Though llama-factory provides a lot of models, it still gives us the flexibility to use custom models. We can use the custom model by providing the model path from the Hugging Face model hub. In order to use the custom model, we need to select the "Custom" option from the dropdown menu and provide the model path in the Model Path input field.


In this blog, we'll be using a custom model. We'll be using instruction finetuned mistral model. Before we proceed, let's first understand what is mistral-instruction-v02 model. Mistral-instruction-v02 is a model that is instruction-fine-tuned version of the mistral-7b model. It is a large language model with 7.3 billion parameters. Even being a comparatively smaller model, it has outperformed larger models like Llama 2 (13 billion parameters) on various benchmarks. It uses grouped-query and sliding window attention to tackle sequences of arbitrary length efficiently. [Grouped-query attention](https://klu.ai/glossary/grouped-query-attention) is a technique that speeds up attention by grouping query vectors. Each group shares a single key and value vector, reducing computations compared to standard attention. [Sliding window attention](https://klu.ai/glossary/sliding-window-attention) handles long sequences by focusing on smaller chunks (windows) at a time. The window slides along the sequence, processing each section efficiently. Combining these two key-techinques, Mistral-7b offers a good balance between speed and performance. It excels in tasks like reasoning, math, and code generation. If you want to know more about the mistral-7b model, you read the paper by visiting [this link](https://arxiv.org/abs/2310.06825).

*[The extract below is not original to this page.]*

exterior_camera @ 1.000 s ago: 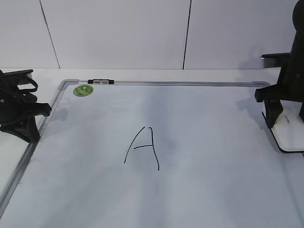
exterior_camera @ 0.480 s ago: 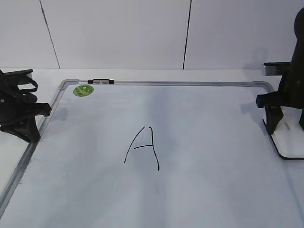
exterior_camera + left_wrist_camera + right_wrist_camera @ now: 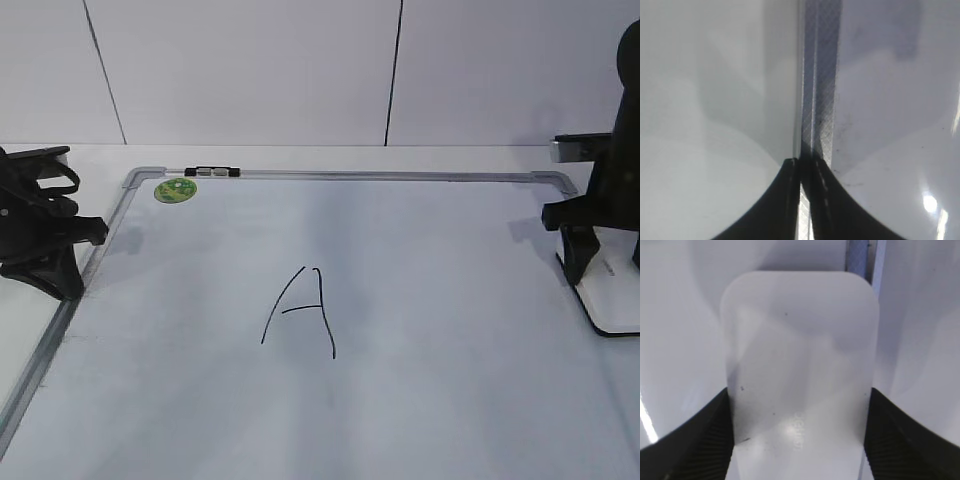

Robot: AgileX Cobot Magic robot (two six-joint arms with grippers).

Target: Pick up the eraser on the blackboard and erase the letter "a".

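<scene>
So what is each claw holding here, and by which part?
The right claw clasps the eraser across its long sides, near one end. The left claw is shut and empty over the blackboard frame.

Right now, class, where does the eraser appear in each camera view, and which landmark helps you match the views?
Exterior view: the eraser lies at the far right edge, under the right end effector.
Left wrist view: not in it.
Right wrist view: the eraser fills the centre.
Shared landmark: the blackboard's silver frame.

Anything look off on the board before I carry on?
Yes: the only writing on the blackboard is a capital "A"; no lowercase "a" shows. The right tool straddles the eraser squarely; nothing is spilled or damaged.
</scene>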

Now let's get back to the llama-factory. Though llama-factory does provide the mistral-insturction model, under the name Mistral-7B-Chat, but that's v.01. We'll be using the v.02 model. mistral-instruction-v02 is an improved version of mistral-instruction-v01. You can find the model from the Hugging Face model hub by visiting [this link](https://huggingface.co/mistralai/Mistral-7B-Instruct-v0.2). We'll be using this model to train our model. You can copy the model path from the model hub and paste it in the Model Path input field.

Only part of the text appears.